**Aim of the task**
Where a line of the data below has the string "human", copy that line.

**Records to use**
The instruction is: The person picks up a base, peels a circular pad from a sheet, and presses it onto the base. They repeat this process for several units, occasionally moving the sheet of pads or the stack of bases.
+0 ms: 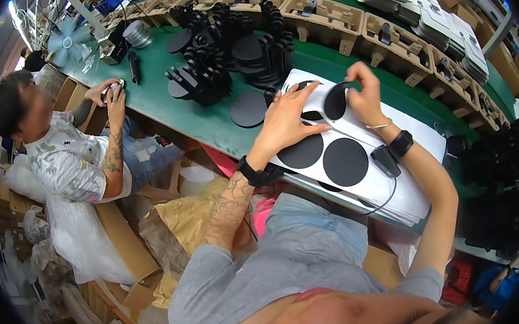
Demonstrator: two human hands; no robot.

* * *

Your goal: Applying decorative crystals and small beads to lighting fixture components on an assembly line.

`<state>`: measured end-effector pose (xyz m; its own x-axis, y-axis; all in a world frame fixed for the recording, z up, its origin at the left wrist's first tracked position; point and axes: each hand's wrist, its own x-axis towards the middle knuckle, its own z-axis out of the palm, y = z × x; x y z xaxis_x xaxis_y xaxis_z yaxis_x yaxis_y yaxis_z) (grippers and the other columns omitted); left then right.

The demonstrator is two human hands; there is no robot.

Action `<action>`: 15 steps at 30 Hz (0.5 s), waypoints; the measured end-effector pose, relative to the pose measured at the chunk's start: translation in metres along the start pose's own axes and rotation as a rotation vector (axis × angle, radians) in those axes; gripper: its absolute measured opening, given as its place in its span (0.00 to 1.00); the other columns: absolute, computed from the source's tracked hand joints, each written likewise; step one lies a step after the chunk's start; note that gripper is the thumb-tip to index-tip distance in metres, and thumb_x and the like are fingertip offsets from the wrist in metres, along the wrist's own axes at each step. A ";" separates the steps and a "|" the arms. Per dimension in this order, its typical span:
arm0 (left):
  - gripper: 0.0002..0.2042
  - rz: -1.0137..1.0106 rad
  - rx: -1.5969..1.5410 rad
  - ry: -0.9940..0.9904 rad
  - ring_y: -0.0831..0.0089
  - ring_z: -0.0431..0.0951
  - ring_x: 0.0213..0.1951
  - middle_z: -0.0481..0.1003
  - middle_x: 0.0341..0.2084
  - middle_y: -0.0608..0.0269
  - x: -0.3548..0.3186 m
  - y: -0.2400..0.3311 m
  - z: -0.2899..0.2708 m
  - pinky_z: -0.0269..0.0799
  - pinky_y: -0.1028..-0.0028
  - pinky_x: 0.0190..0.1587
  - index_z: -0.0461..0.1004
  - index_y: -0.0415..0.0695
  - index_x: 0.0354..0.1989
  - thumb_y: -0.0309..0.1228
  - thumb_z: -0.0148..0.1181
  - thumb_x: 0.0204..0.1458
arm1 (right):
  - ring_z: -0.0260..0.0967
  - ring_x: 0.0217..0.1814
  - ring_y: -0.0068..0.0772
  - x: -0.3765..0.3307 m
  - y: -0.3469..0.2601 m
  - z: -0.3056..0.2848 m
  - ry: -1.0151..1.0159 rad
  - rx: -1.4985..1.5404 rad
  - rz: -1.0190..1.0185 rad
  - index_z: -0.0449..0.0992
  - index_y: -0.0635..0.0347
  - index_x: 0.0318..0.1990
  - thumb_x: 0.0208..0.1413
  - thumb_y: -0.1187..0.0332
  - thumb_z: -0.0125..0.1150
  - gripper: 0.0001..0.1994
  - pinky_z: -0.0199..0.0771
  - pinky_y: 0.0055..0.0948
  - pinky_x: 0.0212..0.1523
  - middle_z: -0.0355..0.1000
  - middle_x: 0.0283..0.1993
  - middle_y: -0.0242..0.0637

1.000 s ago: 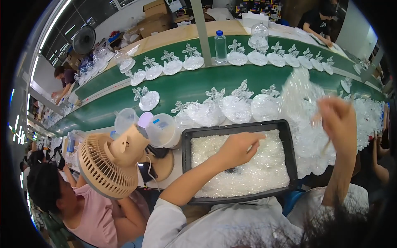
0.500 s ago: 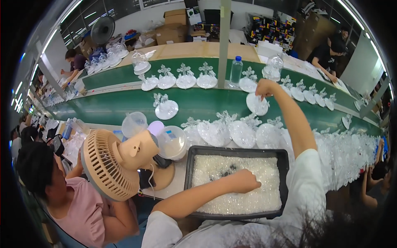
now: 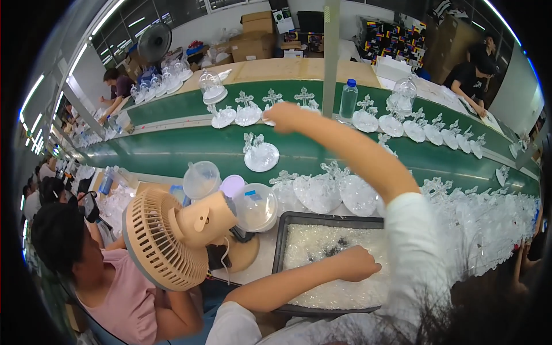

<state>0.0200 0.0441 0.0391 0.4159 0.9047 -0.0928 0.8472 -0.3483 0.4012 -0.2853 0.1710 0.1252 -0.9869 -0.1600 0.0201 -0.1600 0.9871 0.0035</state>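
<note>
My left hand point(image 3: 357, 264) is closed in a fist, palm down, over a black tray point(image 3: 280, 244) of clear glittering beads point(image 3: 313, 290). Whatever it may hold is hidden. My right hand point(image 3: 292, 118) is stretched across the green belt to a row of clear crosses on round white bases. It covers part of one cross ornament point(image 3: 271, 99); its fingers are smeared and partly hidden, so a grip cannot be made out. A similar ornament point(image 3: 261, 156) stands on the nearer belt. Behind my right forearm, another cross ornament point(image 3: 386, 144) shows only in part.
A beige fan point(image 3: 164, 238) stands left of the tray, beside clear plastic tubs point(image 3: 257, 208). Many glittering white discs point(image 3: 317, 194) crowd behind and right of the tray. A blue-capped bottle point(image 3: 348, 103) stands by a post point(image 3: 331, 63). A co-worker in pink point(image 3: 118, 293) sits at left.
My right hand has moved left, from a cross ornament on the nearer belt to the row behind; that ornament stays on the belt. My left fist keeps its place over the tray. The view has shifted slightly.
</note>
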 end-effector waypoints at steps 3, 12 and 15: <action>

**Reply**
Demonstrator: two human hands; no robot.
The demonstrator is two human hands; there is no robot.

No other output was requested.